Start of Source data
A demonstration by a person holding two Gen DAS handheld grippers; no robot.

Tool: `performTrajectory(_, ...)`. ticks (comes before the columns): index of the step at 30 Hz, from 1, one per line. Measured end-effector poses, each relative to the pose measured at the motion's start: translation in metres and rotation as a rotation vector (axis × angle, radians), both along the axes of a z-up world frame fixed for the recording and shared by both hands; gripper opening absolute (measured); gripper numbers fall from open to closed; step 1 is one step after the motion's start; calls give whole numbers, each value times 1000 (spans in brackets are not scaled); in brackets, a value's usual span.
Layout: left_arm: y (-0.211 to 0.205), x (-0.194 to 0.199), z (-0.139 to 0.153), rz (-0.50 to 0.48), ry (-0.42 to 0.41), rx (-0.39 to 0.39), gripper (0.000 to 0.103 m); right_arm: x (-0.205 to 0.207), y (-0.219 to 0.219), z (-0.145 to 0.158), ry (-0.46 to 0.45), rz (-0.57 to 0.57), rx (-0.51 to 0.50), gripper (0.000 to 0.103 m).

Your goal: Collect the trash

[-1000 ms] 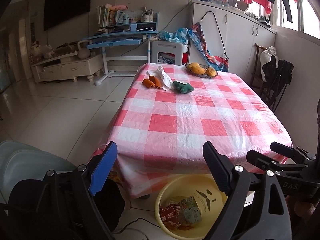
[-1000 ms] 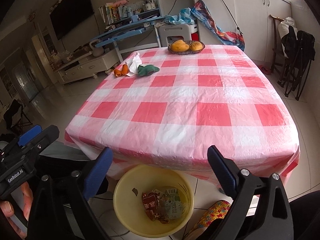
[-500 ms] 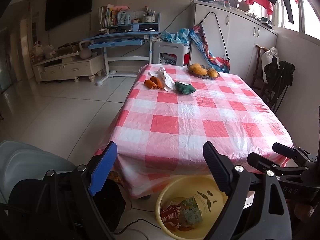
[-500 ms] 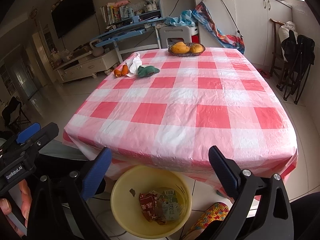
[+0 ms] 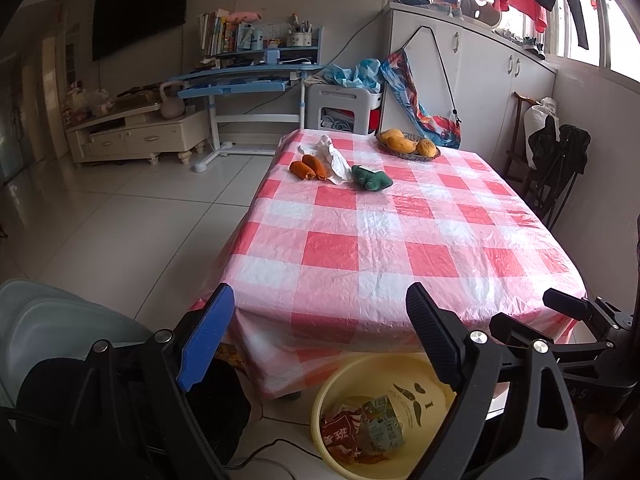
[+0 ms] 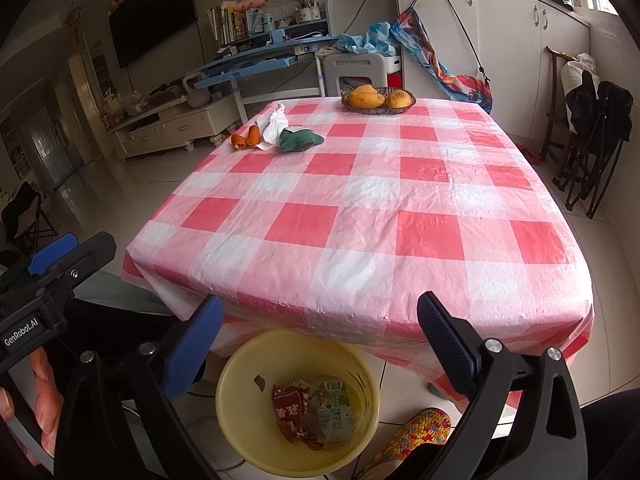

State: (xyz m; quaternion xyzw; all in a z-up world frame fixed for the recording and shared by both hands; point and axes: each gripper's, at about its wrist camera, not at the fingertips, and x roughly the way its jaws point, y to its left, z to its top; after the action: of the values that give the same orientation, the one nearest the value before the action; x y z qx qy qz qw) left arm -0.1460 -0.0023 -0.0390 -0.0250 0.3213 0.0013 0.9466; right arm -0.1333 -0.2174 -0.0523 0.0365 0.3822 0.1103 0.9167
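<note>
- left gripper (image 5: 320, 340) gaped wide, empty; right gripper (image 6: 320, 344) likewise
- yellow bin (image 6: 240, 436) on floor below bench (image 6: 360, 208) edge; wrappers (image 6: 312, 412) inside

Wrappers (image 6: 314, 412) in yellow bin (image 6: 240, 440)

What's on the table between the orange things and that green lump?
A crumpled white wrapper lies between the orange pieces and the green lump, in both views.

The bin (image 6: 298, 396) stands on the floor below the near table (image 6: 360, 208) edge, between the right gripper (image 6: 318, 344) fingers. Wrappers (image 6: 312, 412) lie inside it. Beyond the fingertips, far left, what appear to be cloth items (image 6: 298, 140) lie; a fruit basket (image 6: 378, 100) sits behind them.
</note>
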Motion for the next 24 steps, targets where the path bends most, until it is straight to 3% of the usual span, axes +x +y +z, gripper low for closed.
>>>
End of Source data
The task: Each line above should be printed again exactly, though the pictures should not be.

Answer section:
A demonstration by a person holding two Gen DAS handheld grippers; no robot.

Tool: `performTrajectory(_, ...)`. ticks (comes before the columns): index of the step at 30 Hz, from 1, one per line. Measured end-effector poses, each relative to the pose measured at the motion's start: translation in metres and rotation as a rotation vector (axis × angle, radians), both along the axes of a z-up world frame fixed for the recording and shared by both hands; gripper opening absolute (measured); gripper numbers fall from open to closed; step 1 is one step after the motion's start; calls give whole numbers, each value times 1000 (spans in brackets are not scaled); in brackets, a value's usual span.
Layout: left_arm: y (-0.211 to 0.205), x (-0.194 to 0.199), z (-0.139 to 0.153), rz (-0.50 to 0.48), ry (-0.42 to 0.41), rx (-0.39 to 0.39), gripper (0.000 to 0.103 m); right_arm: x (-0.205 to 0.207), y (-0.219 to 0.219), z (-0.145 to 0.158), ry (-0.46 to 0.45), rz (-0.57 to 0.57), rx (-0.51 to 0.50), gripper (0.000 to 0.103 m).

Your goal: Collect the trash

[-1000 ms] 
[-1000 ms] 
[-500 ms] 
[-500 ms] 
[+0 ms] 
[+0 ms] 

State: (xyz m; quaternion xyzw; all in a z-up world frame fixed for the recording and shared by both hands; point and axes: each gripper's, at about its wrist camera, not at the fingertips, and x roughly the way its jaws point, y to its left, z to its top; after the action: of the values that give the same orientation, the one nearest the value before the action; x y z qx qy qz qw) left arm -0.1460 -0.0023 -0.0390 -0.0250 0.3213 0.0013 0.9466; right arm -0.1333 -0.2174 -0.0523 0.0365 0.3822 0.1103 0.9167
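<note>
- left gripper (image 5: 320, 340) gaped wide, empty; right gripper (image 6: 320, 344) likewise
- yellow bin (image 6: 240, 436) on floor below bench (image 6: 360, 208) edge; wrappers (image 6: 312, 412) inside

Wrappers (image 6: 314, 412) in yellow bin (image 6: 240, 440)

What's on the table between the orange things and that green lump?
A crumpled white wrapper lies between the orange pieces and the green lump, in both views.

The bin (image 6: 298, 396) stands on the floor below the near table (image 6: 360, 208) edge, between the right gripper (image 6: 318, 344) fingers. Wrappers (image 6: 312, 412) lie inside it. Beyond the fingertips, far left, what appear to be cloth items (image 6: 298, 140) lie; a fruit basket (image 6: 378, 100) sits behind them.
</note>
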Motion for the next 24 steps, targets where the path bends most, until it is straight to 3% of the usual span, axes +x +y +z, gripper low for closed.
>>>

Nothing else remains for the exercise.